The debate on digital privacy has been going on for some time now. After Congress signed the PATRIOT Act into United States law, many activists took the streets at the turn of the century to rebel against this “intruding piece of legislation.” The PATRIOT Act was implemented by the Bush administration in response to the dreaded 9/11 attacks. In short, it provides federal officials greater authority in tracking and intercepting communications, both for purposes of law enforcement and foreign intelligence gathering.
In recent years, however, this question of privacy has not been something that the media covers regularly. Instead, the media has been heavily focusing on social issues outside of the digital realm.
Then came the incarceration of Timothy Ivory Carpenter after his digital location was searched without a search warrant. This sparked mass controversy in the media. It brought the right of local authorities to search and seize digital information without search warrants into question. More importantly, it made justices question whether the Constitution was going to be adjusted to suit the present climate or stay intact with its original interpretation. The case brought to the Supreme Court on November 29th, 2017 concerned the privacy of cell phone location records. The decision, released on June 22nd, 2018, was a 5-4 ruling in favor of Carpenter. The implications of this decision will affect the 400 million devices in the US. It is now illegal for the state to have unrestricted access to cell phone location records from service providers. Those who sided with the majority were generally liberal justices, mainly arguing that “the Constitution must take account of vast technological changes.” The minority, however, being generally conservative, argued that “the decision guarantees a blizzard of litigation while threatening many legitimate and valuable investigative practices upon which law enforcement has rightfully come to rely.” Due to this landmark case, the PATRIOT act is now a mainstream topic of discussion. The question of whether the act should have been deemed unconstitutional from the precedence of Carpenter v. the United States is also a concern.

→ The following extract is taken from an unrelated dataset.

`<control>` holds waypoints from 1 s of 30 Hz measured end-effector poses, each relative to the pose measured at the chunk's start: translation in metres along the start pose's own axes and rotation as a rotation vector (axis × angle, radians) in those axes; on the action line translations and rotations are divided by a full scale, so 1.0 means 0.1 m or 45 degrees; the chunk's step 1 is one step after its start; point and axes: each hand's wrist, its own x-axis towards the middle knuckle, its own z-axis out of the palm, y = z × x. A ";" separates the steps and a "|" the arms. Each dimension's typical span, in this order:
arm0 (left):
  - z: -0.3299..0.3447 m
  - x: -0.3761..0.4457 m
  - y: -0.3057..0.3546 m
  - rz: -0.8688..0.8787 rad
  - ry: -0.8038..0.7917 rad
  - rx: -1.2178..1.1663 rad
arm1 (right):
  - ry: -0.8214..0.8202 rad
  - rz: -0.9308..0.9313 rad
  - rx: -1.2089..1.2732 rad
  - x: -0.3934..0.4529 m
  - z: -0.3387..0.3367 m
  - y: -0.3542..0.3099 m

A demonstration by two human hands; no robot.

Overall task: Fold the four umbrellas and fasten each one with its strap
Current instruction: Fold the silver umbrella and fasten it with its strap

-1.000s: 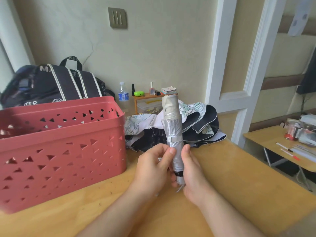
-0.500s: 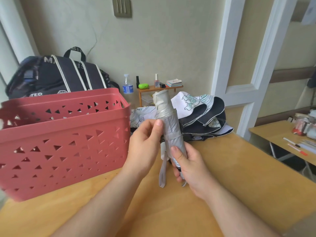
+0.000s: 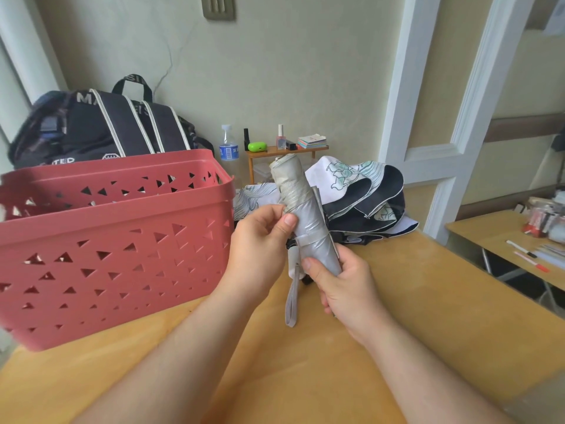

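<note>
Both forearms bare to frame edge; no sleeves, rings or watch on hands (image 3: 260, 249).

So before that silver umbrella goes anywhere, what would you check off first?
1. Silver umbrella rolled tight: ok.
2. Strap wrapped around the roll: ok; fastened: cannot tell.
3. Both hands holding it: ok, left hand high, right hand low.
4. Wrist loop hanging free: ok.
5. Room in red basket: cannot tell, inside hidden.
6. All umbrellas folded: not ok, patterned umbrella still loose.
</note>
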 end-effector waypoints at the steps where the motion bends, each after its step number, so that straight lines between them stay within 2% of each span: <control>1: 0.01 0.00 0.00 0.003 0.003 -0.018 | -0.004 -0.028 -0.009 -0.01 0.01 -0.01; 5: 0.03 -0.01 0.01 -0.015 0.012 -0.152 | -0.072 -0.128 0.022 0.00 0.00 0.00; 8: 0.03 0.01 0.01 -0.094 -0.018 -0.290 | -0.082 -0.047 0.015 0.00 -0.02 -0.01; 11: 0.00 0.00 0.01 -0.131 -0.031 -0.397 | -0.217 0.067 0.075 -0.01 -0.02 -0.02; 16: 0.02 0.01 0.00 -0.185 -0.017 -0.500 | -0.301 -0.001 0.152 -0.04 -0.02 -0.03; 19: 0.02 0.03 -0.03 -0.218 0.060 -0.444 | -0.263 -0.028 0.223 -0.03 -0.02 -0.05; 22: 0.01 0.03 -0.03 -0.198 0.209 -0.220 | -0.199 0.058 0.278 -0.02 -0.03 -0.06; 26: 0.07 -0.03 0.03 -0.182 0.098 -0.219 | -0.173 0.117 0.288 -0.02 -0.02 -0.09; 30: 0.09 -0.04 0.06 -0.171 0.021 -0.210 | -0.256 0.256 0.348 -0.04 -0.02 -0.12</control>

The topic of modern constitutional changes has also been discussed heavily in recent weeks, especially the subject of gun control. If something as major as this has been actively passed by the Supreme Court, it may provide other forms of precedence when it comes to other issues brought to the Supreme Court.
Even though Carpenter’s case was the cause of such changes to the law, he is still serving his 116-year sentence for the series of armed robberies in the Detroit area.